Il gruppo Greenpeace come sempre mi inoltra del materiale che mi aggiorna sulle vicende del mondo. Un giorno leggo: “Anche in Italia il riso illegale della Bayer. Intanto Vietnam e Thailandia s’impegnano contro gli Ogm”.


Dov’è la novità, sussurrerà qualcuno! Già lo sapevamo. È sempre la stessa storia: il pesce all’antibiotico, la mucca pazza, le galline con l’aviaria, la verdura e i pesticidi, gli alimenti Ogm, di che cosa stupirsi!

DI CHE COSA!!!!

Mi stupisco del fatto che la gente ha smesso di stupirsi.
Mi sorprendo nel constatare che la gente tratta il proprio corpo ne più ne meno che come un bidone della spazzatura: mangiando di ogni.
Mi stupisco del fatto che la gente rincorre medici e specialisti per sapere quale cura adottare per le proprie malattie e/o disturbi organici, senza preoccuparsi minimamente del cibo e delle bevande che assume.

Un detto cita: “Noi siamo quello che mangiamo”, questo vuol dire che il nostro essere biologico esprime ciò che siamo in quanto individuo formato da testa, cuore, corpo.

L’articolo prosegue dicendo: “Il riso Ogm della Bayer, illegale perché mai autorizzato, ha contaminato il riso tradizionale negli Stati Uniti. Già due navi sono state bloccate dalle autorità europee e il Giappone ha imposto analisi e certificazioni per le importazioni di riso statunitense. La contaminazione da riso Bayer interessa al momento undici Paesi, tra cui l’Italia, con conseguenti bandi alle importazioni dagli Stati Uniti. Per protestare contro queste vicende, al Congresso internazionale del riso a Nuova Delhi, gli attivisti di Greenpeace hanno consegnato ai ministri dell’agricoltura delle simboliche scodelle di riso con un punto interrogativo, invitandoli ad agire contro la contaminazione. Paradossalmente a sponsorizzare il congresso dei ministri dell’agricoltura sono la Bayer e la Monsanto, i due colossi del biotech.”

Cibo e medicine, salute e interesse economici, quindi!!!

La gente oggi, diversamente da un tempo, ha perso di vista il fatto che l’individuo è il primo agente per la cura di se stesso. Nutrendo il nostro corpo, la nostra mente ed il nostro cuore con gli ingredienti giusti (e per ingredienti non mi riferisco solamente ai prodotti alimentari) e soprattutto sani, li aiutiamo a svolgere bene i compiti che sono chiamati a svolgere.
Il corpo attraverso il cibo espleta tutta una serie di funzioni, spesso e volentieri date per scontate: la termoregolazione, il ricambio cellulare, il carburante per lo svolgersi delle attività varie….
La mente grazie al carburante ricavato dal cibo è funzionale e attenta, diversamente la fatica e il sovraccarico finiscono per far stare male la persona, con mal di testa, capogiri….Non solo, la mente si nutre di dati, informazioni, ricordi ed emozioni. Le cellule del sistema nervoso, i neuroni, nella parte del corpo cellulare hanno delle ramificazioni: bene, queste ramificazioni aumentano e si arricchiscono in prolungamenti e diramazioni in base alla quantità di dati che la persona assimila. Questa funzione del cervello è in costante crescita.
E vale anche per la dimensione emotiva. Vivere le emozioni, lasciarsi trasportare dalle onde degli stati d’animo, ci aiuta a conoscere in se e a riconoscere nell’altro il variegato mondo delle emozioni. Abituarsi ad ascoltarsi, soprattutto con il cuore, è una valida palestra per i sentimenti.
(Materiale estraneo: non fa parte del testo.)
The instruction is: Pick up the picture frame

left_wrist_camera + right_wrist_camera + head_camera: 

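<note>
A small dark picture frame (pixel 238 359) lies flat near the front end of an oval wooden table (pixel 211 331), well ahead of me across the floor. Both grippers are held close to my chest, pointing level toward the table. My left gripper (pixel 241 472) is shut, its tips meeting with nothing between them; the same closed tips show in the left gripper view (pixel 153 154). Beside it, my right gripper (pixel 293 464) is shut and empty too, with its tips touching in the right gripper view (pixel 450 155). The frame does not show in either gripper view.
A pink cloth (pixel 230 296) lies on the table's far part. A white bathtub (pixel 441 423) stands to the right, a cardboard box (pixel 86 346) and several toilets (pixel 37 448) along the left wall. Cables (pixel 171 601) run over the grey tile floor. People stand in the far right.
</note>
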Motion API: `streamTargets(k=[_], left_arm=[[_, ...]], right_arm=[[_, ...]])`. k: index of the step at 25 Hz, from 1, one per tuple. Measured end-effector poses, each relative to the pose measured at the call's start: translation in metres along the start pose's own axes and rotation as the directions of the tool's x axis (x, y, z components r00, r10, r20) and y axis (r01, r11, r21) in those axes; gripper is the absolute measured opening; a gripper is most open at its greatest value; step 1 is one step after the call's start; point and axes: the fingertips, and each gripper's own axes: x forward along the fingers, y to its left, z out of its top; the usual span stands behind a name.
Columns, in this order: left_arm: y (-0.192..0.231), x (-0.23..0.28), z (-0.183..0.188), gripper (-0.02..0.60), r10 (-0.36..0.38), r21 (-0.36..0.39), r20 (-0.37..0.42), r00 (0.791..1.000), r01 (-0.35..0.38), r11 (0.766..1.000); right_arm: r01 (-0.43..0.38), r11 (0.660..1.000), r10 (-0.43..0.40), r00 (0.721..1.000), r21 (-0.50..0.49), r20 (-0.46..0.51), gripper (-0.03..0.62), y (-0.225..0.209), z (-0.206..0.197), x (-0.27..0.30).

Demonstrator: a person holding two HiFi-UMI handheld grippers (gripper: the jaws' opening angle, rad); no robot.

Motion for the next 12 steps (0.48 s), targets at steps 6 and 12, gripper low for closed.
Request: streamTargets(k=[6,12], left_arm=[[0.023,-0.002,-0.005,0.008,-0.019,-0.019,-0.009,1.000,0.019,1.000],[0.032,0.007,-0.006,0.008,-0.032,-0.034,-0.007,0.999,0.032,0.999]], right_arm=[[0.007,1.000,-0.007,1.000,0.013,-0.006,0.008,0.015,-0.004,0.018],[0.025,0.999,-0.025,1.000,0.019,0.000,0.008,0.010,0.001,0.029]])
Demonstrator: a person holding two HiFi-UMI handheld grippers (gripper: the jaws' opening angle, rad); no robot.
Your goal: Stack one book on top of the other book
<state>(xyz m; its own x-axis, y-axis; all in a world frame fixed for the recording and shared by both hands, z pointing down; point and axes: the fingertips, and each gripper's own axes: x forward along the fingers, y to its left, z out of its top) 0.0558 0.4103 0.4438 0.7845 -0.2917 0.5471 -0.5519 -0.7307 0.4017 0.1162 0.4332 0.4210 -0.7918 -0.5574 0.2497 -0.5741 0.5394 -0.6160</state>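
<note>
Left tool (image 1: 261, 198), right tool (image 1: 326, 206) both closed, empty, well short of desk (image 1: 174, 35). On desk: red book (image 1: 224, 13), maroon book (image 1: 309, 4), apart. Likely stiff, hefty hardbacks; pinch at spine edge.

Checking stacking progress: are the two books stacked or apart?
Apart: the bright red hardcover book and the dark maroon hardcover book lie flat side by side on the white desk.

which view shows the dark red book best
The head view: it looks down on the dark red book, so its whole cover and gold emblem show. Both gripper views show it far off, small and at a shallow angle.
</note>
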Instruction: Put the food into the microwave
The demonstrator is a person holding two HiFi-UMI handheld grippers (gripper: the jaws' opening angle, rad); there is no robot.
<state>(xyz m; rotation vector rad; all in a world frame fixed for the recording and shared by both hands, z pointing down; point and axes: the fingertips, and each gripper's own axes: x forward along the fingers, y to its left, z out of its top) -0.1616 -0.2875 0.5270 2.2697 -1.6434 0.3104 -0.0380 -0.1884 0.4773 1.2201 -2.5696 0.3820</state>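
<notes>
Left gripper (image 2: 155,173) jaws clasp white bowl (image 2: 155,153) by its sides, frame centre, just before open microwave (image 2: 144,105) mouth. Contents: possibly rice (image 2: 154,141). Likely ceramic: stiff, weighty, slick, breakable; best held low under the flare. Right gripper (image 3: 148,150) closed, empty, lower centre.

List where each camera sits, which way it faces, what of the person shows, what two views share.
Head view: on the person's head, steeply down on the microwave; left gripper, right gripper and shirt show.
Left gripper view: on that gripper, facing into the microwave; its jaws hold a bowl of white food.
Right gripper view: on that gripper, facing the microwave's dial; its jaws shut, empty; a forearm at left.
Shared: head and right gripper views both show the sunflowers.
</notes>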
Ma oggi, ascoltare emotivamente, sembra appannaggio di pochi!

La gente spesso dice di saper ascoltare emotivamente, soprattutto i problemi degli altri. “Sono un buon ascoltatore” si sente dire!
Bene, ma anziché orientarci verso l’altro proviamo ad ascoltare noi stessi.
Se soltanto lo facessimo la maggior parte dei nostri mali (emotivi, mentali e organici) cesserebbe di esistere.
Sicuramente di fronte ai colossi come l’industria farmaceutica e il mercato degli Ogm non possiamo fare nulla. Ma a casa nostra si!

Io decido che cosa far entrare e cosa no! Io decido cosa mangiare e cosa no!

Per fortuna il carrello della spesa non si riempie da solo e gli alimenti non rotolano dentro il carrello vogliosi di essere mangiati. Siamo noi e soltanto noi che li compriamo.
Impariamo quindi a documentarci, a farci delle domande e a dubitare “delle offerte al ribasso”.
Nessuno da nulla per nulla!
Questo articolo è stato scritto non per creare allarmismi ma per far capire che per stare bene con ogni parte di se basta poco.